Every line of the material below in which "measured" shows up is to be located and copied.

- **Recorded information**
******

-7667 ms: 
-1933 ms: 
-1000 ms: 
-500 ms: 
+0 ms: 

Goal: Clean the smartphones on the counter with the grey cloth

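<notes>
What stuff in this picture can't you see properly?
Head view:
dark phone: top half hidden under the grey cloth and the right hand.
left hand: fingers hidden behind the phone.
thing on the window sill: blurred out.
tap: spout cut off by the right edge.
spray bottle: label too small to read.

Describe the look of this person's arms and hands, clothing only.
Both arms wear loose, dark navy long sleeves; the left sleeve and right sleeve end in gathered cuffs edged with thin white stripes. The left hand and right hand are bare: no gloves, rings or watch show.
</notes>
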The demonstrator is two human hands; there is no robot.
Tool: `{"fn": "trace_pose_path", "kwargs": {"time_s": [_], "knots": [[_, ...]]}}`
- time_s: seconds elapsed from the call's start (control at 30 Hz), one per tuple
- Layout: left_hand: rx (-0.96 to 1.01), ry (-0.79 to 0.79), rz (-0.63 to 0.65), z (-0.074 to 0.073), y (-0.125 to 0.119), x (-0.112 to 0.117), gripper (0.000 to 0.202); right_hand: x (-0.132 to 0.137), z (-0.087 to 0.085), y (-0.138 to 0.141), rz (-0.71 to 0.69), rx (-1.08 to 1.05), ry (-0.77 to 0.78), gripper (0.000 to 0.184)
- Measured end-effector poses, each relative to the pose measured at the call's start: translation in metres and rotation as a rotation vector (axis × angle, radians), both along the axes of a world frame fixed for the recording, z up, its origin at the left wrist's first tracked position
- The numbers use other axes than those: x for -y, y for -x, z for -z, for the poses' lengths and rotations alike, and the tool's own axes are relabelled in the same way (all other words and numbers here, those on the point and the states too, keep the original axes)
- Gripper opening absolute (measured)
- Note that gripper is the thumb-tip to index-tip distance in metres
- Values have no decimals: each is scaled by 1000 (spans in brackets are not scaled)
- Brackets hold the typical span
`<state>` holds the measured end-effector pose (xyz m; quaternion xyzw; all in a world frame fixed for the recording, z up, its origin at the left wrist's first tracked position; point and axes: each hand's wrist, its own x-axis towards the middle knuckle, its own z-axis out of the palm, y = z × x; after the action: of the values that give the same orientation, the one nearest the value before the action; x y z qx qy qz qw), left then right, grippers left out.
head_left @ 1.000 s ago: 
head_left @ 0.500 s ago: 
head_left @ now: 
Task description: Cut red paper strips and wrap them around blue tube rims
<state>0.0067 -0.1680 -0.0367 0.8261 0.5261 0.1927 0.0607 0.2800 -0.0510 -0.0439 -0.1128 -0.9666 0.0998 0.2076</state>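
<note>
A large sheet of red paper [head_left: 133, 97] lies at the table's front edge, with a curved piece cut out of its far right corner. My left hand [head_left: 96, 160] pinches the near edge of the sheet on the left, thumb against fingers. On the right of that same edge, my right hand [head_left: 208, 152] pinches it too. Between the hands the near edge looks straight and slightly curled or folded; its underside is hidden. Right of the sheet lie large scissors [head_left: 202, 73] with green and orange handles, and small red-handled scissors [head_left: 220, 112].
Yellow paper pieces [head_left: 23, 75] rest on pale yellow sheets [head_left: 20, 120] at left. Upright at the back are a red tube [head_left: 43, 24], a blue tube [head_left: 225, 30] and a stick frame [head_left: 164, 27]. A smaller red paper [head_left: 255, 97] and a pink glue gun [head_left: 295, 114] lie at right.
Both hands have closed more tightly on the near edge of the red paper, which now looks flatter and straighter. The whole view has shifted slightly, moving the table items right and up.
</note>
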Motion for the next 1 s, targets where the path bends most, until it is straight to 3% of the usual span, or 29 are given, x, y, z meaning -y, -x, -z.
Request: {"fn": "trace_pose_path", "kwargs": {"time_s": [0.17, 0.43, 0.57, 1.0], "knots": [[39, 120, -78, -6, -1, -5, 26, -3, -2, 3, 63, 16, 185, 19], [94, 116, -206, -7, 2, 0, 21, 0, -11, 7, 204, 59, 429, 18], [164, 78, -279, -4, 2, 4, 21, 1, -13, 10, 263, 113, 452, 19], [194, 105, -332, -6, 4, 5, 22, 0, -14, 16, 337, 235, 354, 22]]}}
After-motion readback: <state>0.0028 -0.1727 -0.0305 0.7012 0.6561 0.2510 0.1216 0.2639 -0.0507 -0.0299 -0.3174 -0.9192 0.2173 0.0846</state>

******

- **Response for this exercise**
- Measured end-effector poses, each relative to the pose measured at the call's start: translation in metres and rotation as a rotation vector (axis × angle, radians), both along the axes of a world frame fixed for the recording, z up, its origin at the left wrist's first tracked position
- Gripper opening absolute (measured)
`<state>` holds the measured end-effector pose (xyz m; quaternion xyzw; all in a world frame fixed for the recording, z up, its origin at the left wrist's first tracked position; point and axes: each hand's wrist, its own x-axis towards the middle knuckle, its own z-axis out of the palm, y = z × x; after the action: of the values that give the same orientation, the one nearest the value before the action; x y z qx qy qz qw), left then right, grippers left out.

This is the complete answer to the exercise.